Help on the rolling functionality available here -
https://pandas.pydata.org/pandas-docs/stable/generated/pandas.DataFrame.rolling.html
This works.
It works like this:
a) For every group, it takes a window of size 4 and scans through the column until it finds the combination (1,2,2,0) in exact sequence. As soon as it finds the sequence, it populates the corresponding index values of new column 'pat_flag' with 1.
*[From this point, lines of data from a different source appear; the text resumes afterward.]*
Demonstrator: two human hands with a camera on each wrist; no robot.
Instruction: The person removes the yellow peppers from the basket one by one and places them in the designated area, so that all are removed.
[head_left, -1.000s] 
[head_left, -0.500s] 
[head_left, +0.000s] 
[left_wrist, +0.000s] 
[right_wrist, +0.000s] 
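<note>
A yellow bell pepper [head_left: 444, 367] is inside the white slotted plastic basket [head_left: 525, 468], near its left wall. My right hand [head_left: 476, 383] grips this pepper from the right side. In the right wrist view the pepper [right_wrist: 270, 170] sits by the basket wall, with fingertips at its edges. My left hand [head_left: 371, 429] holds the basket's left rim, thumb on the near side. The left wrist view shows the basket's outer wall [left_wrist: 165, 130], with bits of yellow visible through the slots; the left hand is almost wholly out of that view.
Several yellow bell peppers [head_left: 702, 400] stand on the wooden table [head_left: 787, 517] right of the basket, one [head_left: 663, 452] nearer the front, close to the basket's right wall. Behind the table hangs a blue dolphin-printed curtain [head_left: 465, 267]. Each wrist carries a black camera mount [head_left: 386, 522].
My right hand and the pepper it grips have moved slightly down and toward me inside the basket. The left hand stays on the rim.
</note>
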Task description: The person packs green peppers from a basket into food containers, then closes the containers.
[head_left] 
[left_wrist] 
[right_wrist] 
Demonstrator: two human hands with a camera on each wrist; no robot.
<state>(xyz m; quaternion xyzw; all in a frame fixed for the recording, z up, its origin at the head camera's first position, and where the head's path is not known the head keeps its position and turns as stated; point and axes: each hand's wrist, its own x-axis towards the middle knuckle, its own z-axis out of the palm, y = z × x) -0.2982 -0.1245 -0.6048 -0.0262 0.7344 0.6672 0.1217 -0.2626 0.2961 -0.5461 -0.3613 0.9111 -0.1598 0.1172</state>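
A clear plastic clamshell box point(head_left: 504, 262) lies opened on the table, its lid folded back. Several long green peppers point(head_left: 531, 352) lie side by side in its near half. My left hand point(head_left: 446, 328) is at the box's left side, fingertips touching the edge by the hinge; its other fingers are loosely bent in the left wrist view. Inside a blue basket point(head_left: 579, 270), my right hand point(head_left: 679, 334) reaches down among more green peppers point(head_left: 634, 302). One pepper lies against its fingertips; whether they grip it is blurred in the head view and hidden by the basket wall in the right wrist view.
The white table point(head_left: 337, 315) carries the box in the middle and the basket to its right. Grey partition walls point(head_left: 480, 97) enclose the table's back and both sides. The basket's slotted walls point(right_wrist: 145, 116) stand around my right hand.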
b) If it doesn't find the combination, it populates the column with 0.
pattern = [1,2,2,0]
def get_pattern(df):
df = df.reset_index(drop=True)
df['pat_flag'] = 0
get_indexes = []
temp = []
for index, row in df.iterrows():
mindex = index +1
# get the next 4 values
for j in range(mindex, mindex+4):
if j == df.shape[0]:
break
else:
get_indexes.append(j)
temp.append(df.loc[j,'row_pat'])
# check if sequence is matched
if temp == pattern:
df.loc[get_indexes,'pat_flag'] = 1
else:
# reset if the pattern is not found in given window
temp = []
get_indexes = []
return df
# apply function to the groups
df = df.groupby('group_var').apply(get_pattern)
## snippet of output
date_time group_var row_pat values pat_flag
41 2018-03-13 21:00:00 C 3 0.731114 0
42 2018-03-14 05:00:00 C 0 1.350164 0
43 2018-03-14 11:00:00 C 1 -0.429754 1
44 2018-03-14 12:00:00 C 2 1.238879 1
45 2018-03-15 17:00:00 C 2 -0.739192 1
46 2018-03-18 06:00:00 C 0 0.806509 1
47 2018-03-20 06:00:00 C 1 0.065105 0
48 2018-03-20 08:00:00 C 1 0.004336 0
Expanding on Emmet02's answer: using the rolling function for all groups and setting match-column to 1 for all matching pattern indices:
pattern = np.asarray([1,2,2,0])
# Create a match column in the main dataframe
df.assign(match=False, inplace=True)
for group_var, group in df.groupby("group_var"):
# Per group do rolling window matching, the last
# values of matching patterns in array 'match'
# will be True
match = (
group['row_pat']
.rolling(window=len(pattern), min_periods=len(pattern))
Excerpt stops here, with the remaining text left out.